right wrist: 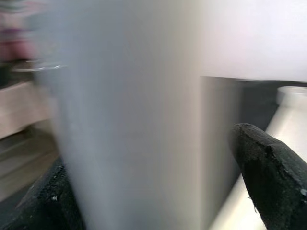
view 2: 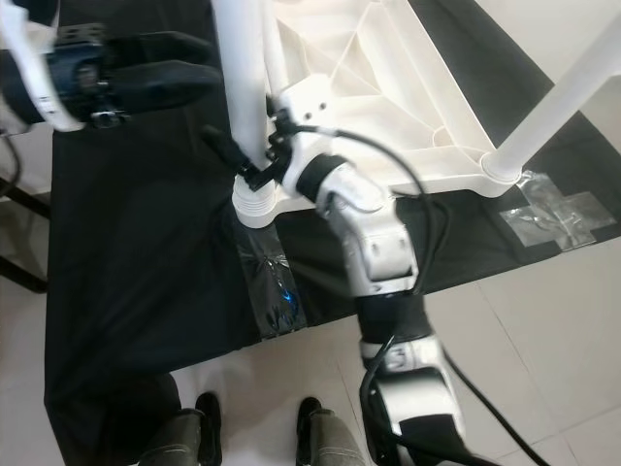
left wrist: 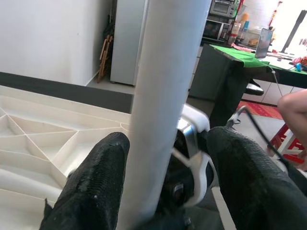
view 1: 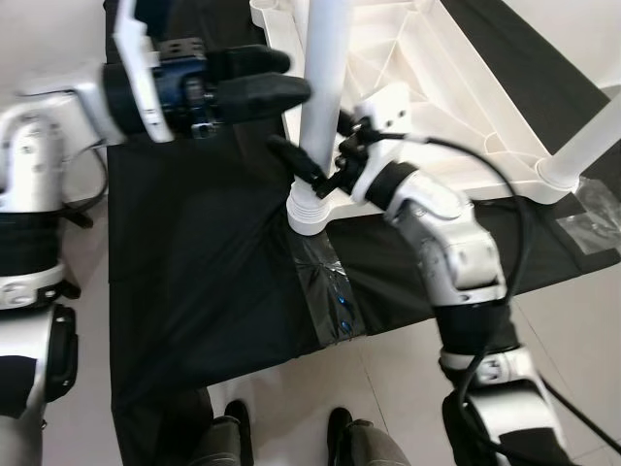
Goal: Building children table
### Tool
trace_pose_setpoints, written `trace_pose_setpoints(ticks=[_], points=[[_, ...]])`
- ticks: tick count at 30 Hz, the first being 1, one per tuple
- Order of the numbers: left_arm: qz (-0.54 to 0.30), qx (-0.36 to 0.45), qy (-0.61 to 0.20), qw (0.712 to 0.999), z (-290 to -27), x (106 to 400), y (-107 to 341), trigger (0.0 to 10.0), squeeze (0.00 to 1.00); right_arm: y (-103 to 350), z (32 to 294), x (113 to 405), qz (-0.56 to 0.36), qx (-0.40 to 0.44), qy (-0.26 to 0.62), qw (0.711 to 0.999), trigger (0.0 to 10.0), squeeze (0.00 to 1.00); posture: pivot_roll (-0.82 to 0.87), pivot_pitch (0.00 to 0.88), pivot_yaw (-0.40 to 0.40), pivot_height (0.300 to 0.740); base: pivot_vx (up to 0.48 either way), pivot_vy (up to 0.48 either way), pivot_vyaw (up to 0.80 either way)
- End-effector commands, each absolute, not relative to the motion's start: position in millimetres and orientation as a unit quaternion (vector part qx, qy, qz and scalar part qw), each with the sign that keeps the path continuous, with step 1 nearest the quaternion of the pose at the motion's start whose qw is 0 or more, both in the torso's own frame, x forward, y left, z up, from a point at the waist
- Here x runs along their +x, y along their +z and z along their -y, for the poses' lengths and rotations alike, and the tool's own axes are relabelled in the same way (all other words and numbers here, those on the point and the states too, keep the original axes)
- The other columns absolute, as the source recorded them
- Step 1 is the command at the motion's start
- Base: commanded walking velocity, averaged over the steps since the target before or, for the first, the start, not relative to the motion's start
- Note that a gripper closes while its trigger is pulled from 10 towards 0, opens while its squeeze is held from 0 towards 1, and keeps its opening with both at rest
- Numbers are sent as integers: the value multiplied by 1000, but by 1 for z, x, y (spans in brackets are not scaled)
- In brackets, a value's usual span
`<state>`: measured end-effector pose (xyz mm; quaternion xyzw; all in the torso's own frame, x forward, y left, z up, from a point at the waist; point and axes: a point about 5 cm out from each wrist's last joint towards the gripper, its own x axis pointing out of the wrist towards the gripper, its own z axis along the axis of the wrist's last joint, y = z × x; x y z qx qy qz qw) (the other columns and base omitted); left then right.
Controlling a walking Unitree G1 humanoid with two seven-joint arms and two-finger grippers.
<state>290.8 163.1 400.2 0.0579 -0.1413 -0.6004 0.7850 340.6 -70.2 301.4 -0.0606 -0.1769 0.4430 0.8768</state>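
The white children's table (view 1: 456, 87) lies upside down on a black cloth (view 1: 194, 272). A white leg (view 1: 325, 97) stands upright in its near corner socket (view 1: 310, 209). My left gripper (view 1: 296, 80) comes in from the left at mid height. It is open, and its fingertips (left wrist: 96, 182) reach the leg (left wrist: 168, 96), which stands between them. My right gripper (view 1: 318, 160) is low on the same leg, just above the socket. It is open too, with one finger (view 1: 296, 160) in front of the leg (right wrist: 129, 120) and a gap beside the other finger (right wrist: 273, 177).
Another leg (view 1: 587, 136) stands in the far right corner socket. Clear plastic wrapping (view 1: 330, 291) lies on the cloth below the socket, and more of it (view 2: 553, 218) on the tiles at right. Dark shoes (view 1: 233, 427) with grey trouser legs stand at the bottom edge.
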Motion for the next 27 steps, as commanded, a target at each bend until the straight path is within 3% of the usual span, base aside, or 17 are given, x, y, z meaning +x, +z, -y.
trace_pose_setpoints(ticks=[1,2,4,6,7,8,10,11,12,13,16,20,23,26,27], points=[[132,57,-602,785,-176,277,396,10000,0,298,69,337,172,-81,502,844,10000,0,87,297,-55,740,0,0,0],[122,56,-596,792,-184,267,387,10000,0,299,71,336,171,-110,536,820,10000,0,98,290,-63,740,0,0,0],[122,56,-596,792,-184,267,387,10000,0,299,71,336,171,-110,536,820,10000,0,98,290,-63,740,0,0,0],[107,50,-555,824,-196,255,365,10000,0,311,76,344,162,-135,584,784,10000,0,109,297,-73,740,0,0,0],[107,50,-555,824,-196,255,365,10000,0,311,76,344,162,-135,584,784,10000,0,109,297,-73,740,0,0,0],[108,47,-513,850,-204,258,354,10000,0,315,75,351,156,-130,599,774,10000,0,113,298,-74,740,0,0,0],[108,47,-504,856,-206,259,352,10000,0,316,75,352,155,-128,603,772,10000,0,113,298,-74,740,0,0,0],[106,43,-491,863,-208,259,348,10000,0,316,76,354,149,-132,609,768,8784,0,117,304,-76,740,0,0,0],[106,43,-491,863,-208,259,348,10000,0,316,76,354,149,-132,609,768,8784,0,117,304,-76,740,0,0,0],[100,39,-464,879,-211,260,338,10000,0,315,78,357,141,-140,619,760,0,0,123,310,-77,740,0,0,0],[85,24,-389,917,-219,263,309,10000,0,312,86,363,124,-153,637,746,0,0,123,317,-76,740,0,0,0],[69,-5,-314,947,-224,260,276,10000,0,307,95,366,105,-154,641,744,0,0,116,321,-79,740,0,0,0],[61,-11,-297,953,-223,259,265,10000,0,302,98,366,100,-151,638,748,0,0,111,326,-80,740,0,0,0],[50,-19,-263,963,-217,254,242,10000,0,288,106,368,83,-138,620,768,0,0,102,329,-81,740,0,0,0],[47,-19,-244,968,-213,251,231,10000,0,276,110,367,72,-124,592,793,0,0,98,331,-84,740,0,0,0]])
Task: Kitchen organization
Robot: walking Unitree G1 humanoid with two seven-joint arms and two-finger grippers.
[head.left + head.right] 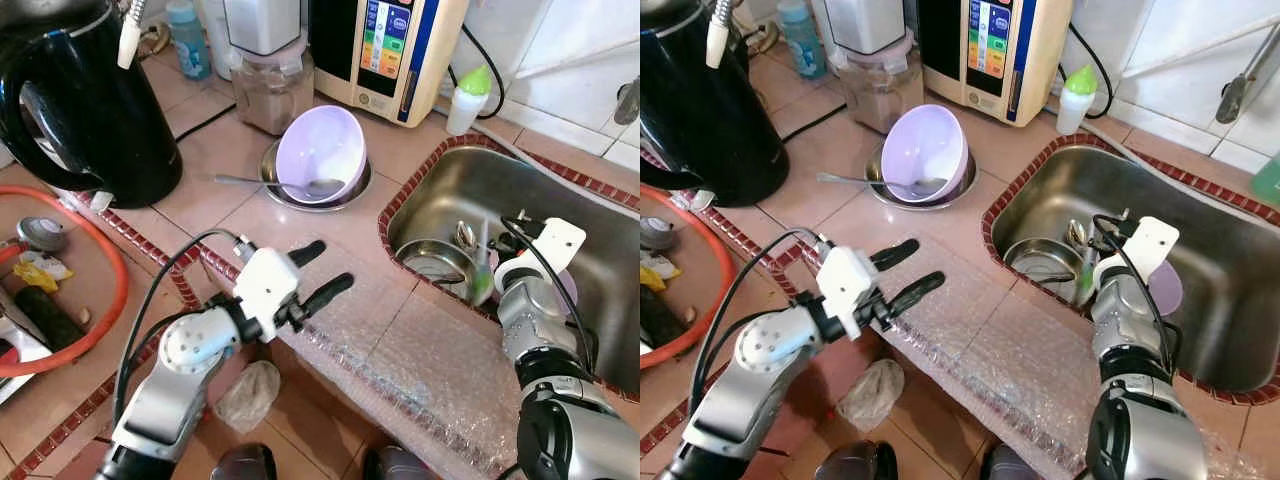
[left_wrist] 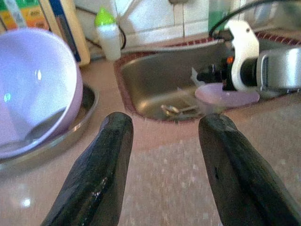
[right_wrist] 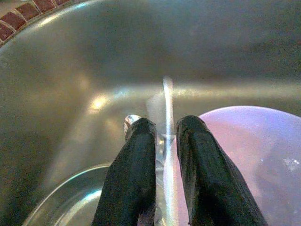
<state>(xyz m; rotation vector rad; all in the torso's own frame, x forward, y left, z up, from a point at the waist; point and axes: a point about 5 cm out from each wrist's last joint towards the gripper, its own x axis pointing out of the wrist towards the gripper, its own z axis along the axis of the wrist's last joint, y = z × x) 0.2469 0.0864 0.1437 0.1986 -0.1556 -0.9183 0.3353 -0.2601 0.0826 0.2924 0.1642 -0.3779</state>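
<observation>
**Right pincer clamped on a slim utensil down in the sink**

The right pincer is down inside the steel sink at the right of the frame, its two black fingers pinched close on a thin, pale, upright handle that looks like a spoon or similar utensil; what kind it is I cannot say for sure. The handle's long axis runs straight up between the fingers, roughly in line with them. Just beside the grip, toward the right of the basin, lies a lilac plate, and below and to the left sits a steel bowl on the sink floor.

The left pincer hovers over the bubble wrap on the counter at lower centre, fingers spread wide and holding nothing. Ahead of it, toward upper centre, a lilac bowl leans tilted in a steel dish, with a metal spoon lying across the dish, handle pointing left. The left arm is clearly the nearer one for that bowl.

Room is tight in the sink: the brick-red rim and the basin walls close in, so I judge a straight lift is the safe way out. The counter between bowl and sink lies open; a black kettle crowds the upper left.
</observation>
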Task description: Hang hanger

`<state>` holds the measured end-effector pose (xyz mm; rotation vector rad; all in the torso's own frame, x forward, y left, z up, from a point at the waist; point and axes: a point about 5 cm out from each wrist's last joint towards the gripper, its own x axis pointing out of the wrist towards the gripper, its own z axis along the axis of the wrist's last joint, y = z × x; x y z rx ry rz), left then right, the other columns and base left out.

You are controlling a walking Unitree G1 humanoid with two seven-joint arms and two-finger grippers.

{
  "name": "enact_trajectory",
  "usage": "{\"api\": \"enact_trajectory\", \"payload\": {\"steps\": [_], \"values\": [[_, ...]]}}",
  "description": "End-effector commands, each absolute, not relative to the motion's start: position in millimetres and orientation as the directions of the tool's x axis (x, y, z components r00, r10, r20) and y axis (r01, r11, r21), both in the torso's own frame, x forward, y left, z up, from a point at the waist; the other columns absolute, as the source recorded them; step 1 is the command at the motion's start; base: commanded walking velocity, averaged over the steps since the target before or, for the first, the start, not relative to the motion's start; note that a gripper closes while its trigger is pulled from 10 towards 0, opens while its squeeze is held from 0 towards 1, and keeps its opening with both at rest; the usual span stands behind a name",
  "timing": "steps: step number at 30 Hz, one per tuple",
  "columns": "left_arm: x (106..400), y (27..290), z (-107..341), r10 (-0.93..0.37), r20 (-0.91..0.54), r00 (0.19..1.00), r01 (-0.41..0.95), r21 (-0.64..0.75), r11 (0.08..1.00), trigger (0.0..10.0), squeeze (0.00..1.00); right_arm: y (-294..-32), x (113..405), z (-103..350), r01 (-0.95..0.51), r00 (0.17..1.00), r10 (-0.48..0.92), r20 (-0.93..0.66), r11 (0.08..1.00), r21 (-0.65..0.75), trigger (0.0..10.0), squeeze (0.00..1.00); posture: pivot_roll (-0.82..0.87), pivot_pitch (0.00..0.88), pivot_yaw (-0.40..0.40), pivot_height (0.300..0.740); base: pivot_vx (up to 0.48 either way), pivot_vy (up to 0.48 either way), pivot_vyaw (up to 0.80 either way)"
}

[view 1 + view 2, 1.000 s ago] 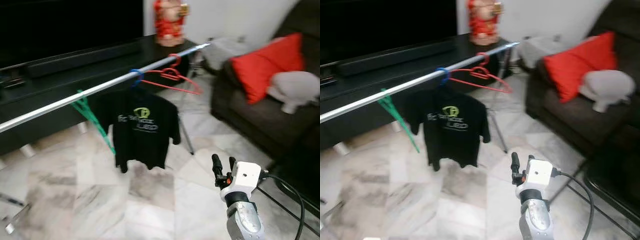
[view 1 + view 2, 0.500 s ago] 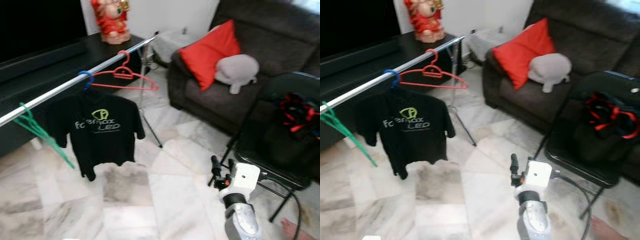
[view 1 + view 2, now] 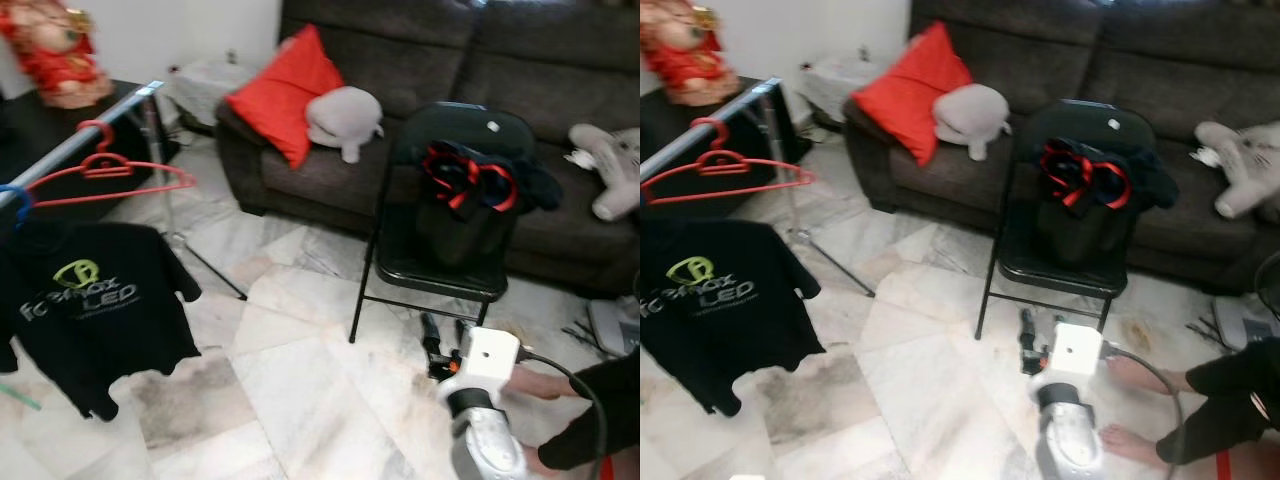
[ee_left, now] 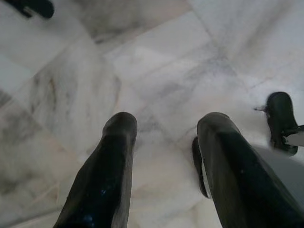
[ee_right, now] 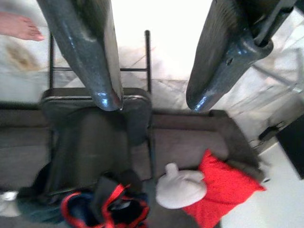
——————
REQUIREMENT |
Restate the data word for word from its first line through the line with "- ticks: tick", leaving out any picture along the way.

REPLY |
right wrist: 
view 2: 
left wrist: 
view 1: 
Goal: Building children table
### Tool
trace_pose_setpoints, written `trace_pose_setpoints(ticks=[_], points=[[_, ...]])`
- ticks: tick count at 30 Hz, the first being 1, one per tuple

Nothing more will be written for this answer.